- Film poster
- Directed by: Juliet McKoen
- Written by: Juliet McKoen Jayne Steel
- Produced by: Mark Lavender Jim Hickey (co-producer) Rebecca Knapp (line producer)
- Starring: Shirley Henderson Roshan Seth Ger Ryan Richard Armitage Sean Harris
- Narrated by: Roshan Seth
- Production company: Liminal Films
- Distributed by: Guerilla Films (UK)
- Release dates: 12 March 2005 (International Women's Film Festival of Creteil); 27 January 2006 (United Kingdom);
- Running time: 90 minutes
- Country: United Kingdom
- Language: English

= Frozen (2005 film) =

Frozen is a 2005 British psychological thriller film directed by Juliet McKoen. It features Shirley Henderson, Roshan Seth and Ger Ryan. Set in Fleetwood, on the Fylde coast, in North West England, it was filmed in and around the town and also on location in Scotland and Sweden. It is a tale that has the viewer undecided whether it is a ghost story or a murder mystery right until the final climactic moments.

==Plot==
The film is set two years after the disappearance of Kath Swarbrick's older sister, Annie. Kath is haunted by Annie's disappearance and continues to investigate herself. On the discovery of some strange CCTV footage she appears to lose her grip on reality. Friends and colleagues are concerned for her sanity and beg her to stop.

She is spurred on when she discovers that she has recurring visions of Annie in an otherworldly landscape, which is actually the estuary of the River Wyre in Morecambe Bay, after visiting the last known location of her sister. She begins to wonder if this is a clue, a warning, or a glimpse into the afterlife.

==Cast==
- Shirley Henderson as Kath Swarbrick
- Roshan Seth as Noyen Roy
- Ger Ryan as Elsie
- Richard Armitage as Steven
- Sean Harris as Hurricane Frank
- Ralf Little as Eddie
- Lyndsey Marshal as Tracey
- Jamie Sives as Jim
- Shireen Shah as Vellma
- Rebecca Palmer as Irene
- Heather Waters as Annie
- Karl Johnson as Coastguard Bill
- George Costigan as PC Pike
- Erin Byrne as baby Josh

==Awards and nominations==
Frozen won the Best Feature Film at the Dubrovnik Film Festival, the BBC Audience Award at the 2005 Commonwealth Film Festival, and was nominated to the BAFTA Scotland Award for the Audience Award.

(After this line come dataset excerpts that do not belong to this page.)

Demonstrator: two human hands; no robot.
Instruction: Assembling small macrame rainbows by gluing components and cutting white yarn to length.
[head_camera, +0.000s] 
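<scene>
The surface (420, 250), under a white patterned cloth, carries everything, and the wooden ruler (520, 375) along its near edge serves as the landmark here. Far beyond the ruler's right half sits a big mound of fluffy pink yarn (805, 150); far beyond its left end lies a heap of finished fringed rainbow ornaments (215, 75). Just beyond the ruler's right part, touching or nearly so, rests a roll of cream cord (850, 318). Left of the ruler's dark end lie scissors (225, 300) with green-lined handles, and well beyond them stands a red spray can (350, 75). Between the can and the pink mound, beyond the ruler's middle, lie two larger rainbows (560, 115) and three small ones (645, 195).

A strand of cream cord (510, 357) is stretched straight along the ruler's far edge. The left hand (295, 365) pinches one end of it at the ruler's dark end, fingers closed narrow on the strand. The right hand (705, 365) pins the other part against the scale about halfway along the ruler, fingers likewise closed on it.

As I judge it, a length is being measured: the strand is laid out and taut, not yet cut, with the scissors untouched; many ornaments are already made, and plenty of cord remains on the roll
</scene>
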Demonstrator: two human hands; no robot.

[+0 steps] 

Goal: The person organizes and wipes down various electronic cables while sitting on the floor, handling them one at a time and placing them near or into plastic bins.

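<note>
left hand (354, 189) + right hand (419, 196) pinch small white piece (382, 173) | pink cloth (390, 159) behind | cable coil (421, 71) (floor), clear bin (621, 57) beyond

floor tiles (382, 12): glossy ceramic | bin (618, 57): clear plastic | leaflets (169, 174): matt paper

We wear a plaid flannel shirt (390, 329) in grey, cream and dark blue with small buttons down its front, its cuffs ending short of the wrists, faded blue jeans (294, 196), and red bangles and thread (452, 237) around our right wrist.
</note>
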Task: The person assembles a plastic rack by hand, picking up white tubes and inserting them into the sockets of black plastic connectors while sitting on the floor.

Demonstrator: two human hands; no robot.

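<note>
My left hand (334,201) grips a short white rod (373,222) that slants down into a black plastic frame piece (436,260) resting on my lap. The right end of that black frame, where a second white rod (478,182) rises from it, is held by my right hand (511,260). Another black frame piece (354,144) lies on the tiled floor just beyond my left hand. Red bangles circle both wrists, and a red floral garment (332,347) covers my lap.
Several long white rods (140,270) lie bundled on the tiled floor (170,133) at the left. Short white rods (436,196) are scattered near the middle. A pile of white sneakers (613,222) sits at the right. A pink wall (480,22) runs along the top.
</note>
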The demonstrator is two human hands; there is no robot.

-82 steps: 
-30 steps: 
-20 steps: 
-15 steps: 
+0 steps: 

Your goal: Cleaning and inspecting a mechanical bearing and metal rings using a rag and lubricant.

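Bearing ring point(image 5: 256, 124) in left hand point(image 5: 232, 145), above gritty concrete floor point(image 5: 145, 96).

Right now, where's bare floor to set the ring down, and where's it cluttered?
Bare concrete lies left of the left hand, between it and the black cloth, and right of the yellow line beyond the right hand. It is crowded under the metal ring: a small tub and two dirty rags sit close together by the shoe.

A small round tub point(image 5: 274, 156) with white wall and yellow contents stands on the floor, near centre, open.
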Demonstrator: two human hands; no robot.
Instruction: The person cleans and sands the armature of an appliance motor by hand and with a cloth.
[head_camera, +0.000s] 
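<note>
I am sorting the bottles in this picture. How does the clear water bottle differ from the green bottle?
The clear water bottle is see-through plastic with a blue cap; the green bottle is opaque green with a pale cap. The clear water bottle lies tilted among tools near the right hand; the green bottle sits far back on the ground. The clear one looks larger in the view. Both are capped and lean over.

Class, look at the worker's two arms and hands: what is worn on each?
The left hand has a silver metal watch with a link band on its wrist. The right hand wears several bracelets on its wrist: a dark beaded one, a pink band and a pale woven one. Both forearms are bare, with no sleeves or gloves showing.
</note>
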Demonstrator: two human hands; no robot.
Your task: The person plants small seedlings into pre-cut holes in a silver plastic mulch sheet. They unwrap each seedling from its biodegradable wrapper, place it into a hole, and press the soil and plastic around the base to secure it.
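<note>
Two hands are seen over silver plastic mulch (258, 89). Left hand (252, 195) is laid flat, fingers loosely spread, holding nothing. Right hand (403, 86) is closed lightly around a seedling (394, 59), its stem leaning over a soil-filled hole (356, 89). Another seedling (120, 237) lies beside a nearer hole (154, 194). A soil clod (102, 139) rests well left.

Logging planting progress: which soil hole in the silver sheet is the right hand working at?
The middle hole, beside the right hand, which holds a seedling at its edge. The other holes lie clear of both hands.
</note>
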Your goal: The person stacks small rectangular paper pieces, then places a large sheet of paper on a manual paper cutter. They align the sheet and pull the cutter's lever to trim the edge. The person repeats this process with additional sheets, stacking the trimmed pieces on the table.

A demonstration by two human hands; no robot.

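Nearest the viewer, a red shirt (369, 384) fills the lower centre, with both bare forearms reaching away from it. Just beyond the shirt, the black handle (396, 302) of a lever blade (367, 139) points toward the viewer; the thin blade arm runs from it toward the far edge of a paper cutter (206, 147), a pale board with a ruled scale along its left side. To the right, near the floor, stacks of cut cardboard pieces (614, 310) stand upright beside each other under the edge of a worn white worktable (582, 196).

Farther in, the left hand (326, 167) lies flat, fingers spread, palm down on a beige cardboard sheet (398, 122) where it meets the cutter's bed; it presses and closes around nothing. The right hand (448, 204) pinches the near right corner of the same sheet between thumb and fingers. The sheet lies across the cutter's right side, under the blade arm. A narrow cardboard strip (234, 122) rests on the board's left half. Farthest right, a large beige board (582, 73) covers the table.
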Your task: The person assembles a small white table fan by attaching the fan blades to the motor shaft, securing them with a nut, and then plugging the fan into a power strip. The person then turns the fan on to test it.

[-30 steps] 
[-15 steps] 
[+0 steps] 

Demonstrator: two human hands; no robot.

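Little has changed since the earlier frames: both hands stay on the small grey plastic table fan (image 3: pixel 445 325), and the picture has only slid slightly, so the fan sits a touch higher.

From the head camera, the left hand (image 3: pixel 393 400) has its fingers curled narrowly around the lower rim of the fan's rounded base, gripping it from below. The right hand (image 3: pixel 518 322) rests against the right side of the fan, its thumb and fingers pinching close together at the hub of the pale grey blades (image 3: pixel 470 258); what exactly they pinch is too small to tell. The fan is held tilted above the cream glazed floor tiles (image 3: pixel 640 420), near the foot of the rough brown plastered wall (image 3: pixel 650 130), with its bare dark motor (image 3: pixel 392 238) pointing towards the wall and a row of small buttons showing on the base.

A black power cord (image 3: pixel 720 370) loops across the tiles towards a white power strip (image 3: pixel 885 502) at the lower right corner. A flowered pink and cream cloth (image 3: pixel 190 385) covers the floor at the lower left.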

Shirley Henderson's performance earned her the BAFTA Scotland Award for Best Actress in a Scottish Film, as well as Best Actress category in the 2005 Marrakech International Film Festival and the 2006 Cherbourg-Octeville Festival of Irish & British Film, and also a Special Mention at the Créteil International Women's Film Festival.